Dopo circa 580.000 chilometri, la casa automobilistica ha invitato il proprietario a sostituire gratuitamente motore e batteria per effettuare analisi tecniche sullo stato del veicolo. I risultati hanno evidenziato dati eccezionali: la batteria conservava ancora l’87,7% della capacità originaria. Ciò conferma la qualità del progetto e l’efficacia dei sistemi di gestione energetica di Hyundai, particolarmente considerando le numerose ricariche ultrarapide in corrente continua effettuate sulla rete a 800 Volt, una delle caratteristiche distintive della piattaforma elettrica della IONIQ 5.
Oltre all’affidabilità, il caso ha messo in luce i vantaggi economici della guida elettrica. In tre anni, il proprietario ha risparmiato più di 20.000 dollari rispetto ai costi di gestione di un SUV a benzina di pari dimensioni. I benefici derivano dall’efficienza del sistema di trazione elettrico e dalla ridotta manutenzione ordinaria. Componenti soggetti a usura, come i freni, hanno evidenziato una durata superiore grazie alla frenata rigenerativa, che limita il consumo delle pastiglie e consente di recuperare energia.
Anche il comfort di bordo è stato un elemento chiave. Il cliente sudcoreano ha sottolineato la comodità dei sedili, l’ergonomia e l’ottimo isolamento acustico, che rendono i lunghi viaggi giornalieri più piacevoli. La IONIQ 5 si è così distinta non solo per la resistenza tecnica, ma anche per la qualità dell’esperienza di guida.
Dietro a risultati così notevoli si cela un approfondito lavoro di ricerca e sviluppo. Gli ingegneri Hyundai analizzano da anni le batterie sottoposte a utilizzi estremi, raccogliendo dati reali e confrontandoli con le simulazioni. Come spiega Dal-young Yoon, Senior Research Engineer del Team Battery Performance Technology Development di Hyundai Motor Group: “Progettiamo le nostre batterie per durare più a lungo dei requisiti di garanzia, pensando agli scenari più impegnativi, anche commerciali. Il risultato è una tecnologia che coniuga prestazioni, sicurezza e durata nel tempo, frutto di un approccio ingegneristico che punta non solo all’efficienza, ma anche alla sostenibilità dell’esperienza di guida elettrica nel lungo periodo. Il nostro obiettivo è garantire prestazioni, sicurezza e durata ai massimi livelli, perché la fiducia dei clienti si costruisce nel tempo.”

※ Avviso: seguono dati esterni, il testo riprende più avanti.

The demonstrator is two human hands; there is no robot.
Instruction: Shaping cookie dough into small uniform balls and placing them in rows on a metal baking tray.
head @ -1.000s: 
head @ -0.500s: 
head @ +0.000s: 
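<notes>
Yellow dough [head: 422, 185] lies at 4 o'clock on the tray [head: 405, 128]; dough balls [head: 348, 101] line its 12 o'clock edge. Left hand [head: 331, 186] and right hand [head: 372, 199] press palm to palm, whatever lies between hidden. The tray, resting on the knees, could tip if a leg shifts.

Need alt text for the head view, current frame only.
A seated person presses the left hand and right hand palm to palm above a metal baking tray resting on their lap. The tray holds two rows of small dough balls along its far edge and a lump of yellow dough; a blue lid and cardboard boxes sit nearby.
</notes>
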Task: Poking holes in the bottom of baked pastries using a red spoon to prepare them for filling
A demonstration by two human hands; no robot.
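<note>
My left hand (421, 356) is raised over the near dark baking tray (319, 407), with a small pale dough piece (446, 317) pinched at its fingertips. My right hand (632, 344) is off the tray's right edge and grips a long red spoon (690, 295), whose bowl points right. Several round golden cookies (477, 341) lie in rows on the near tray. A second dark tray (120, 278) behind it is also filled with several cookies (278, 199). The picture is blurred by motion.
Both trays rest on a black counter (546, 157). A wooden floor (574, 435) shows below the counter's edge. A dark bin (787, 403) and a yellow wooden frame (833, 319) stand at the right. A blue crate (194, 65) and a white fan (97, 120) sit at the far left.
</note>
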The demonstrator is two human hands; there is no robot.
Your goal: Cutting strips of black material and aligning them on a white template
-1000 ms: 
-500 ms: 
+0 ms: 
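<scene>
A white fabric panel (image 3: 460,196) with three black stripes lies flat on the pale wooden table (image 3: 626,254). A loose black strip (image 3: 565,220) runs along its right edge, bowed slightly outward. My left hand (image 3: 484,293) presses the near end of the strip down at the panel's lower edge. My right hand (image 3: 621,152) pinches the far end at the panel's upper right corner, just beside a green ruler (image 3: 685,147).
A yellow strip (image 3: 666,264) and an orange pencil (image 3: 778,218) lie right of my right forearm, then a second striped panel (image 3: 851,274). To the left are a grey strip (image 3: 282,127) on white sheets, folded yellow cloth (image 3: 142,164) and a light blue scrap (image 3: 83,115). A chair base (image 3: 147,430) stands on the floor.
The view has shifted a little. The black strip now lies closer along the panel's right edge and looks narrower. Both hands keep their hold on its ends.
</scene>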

Hyundai prosegue infatti nel perfezionamento delle proprie tecnologie attraverso sistemi di gestione della batteria (BMS) sempre più evoluti. A partire dal 2026 il BMS sarà basato su cloud, con capacità di analisi predittiva in tempo reale e l’impiego di modelli proprietari per diagnosi rapide e precise. Le batterie di nuova generazione introdurranno ulteriori livelli di sicurezza, grazie a barriere di separazione e sistemi di protezione termica avanzati.
La strategia del marchio coreano guarda anche oltre l’attuale generazione di batterie: entro il 2027 si prevedono riduzioni dei costi del 30%, aumento della densità energetica del 15% e tempi di ricarica più brevi del 15%. L’obiettivo è garantire che i veicoli elettrici del brand continuino a essere tra i più efficienti, sicuri e accessibili sul mercato.
Nel frattempo, i dati raccolti su oltre 50.000 IONIQ 5 in circolazione, comprese unità con chilometraggi superiori alle 250.000 miglia, mostrano che la maggior parte dei veicoli mantiene più del 90% della capacità iniziale della batteria. Risultati che confermano quanto la progettazione Hyundai sia orientata a una mobilità affidabile e duratura, proiettata verso un futuro elettrico concreto e sostenibile.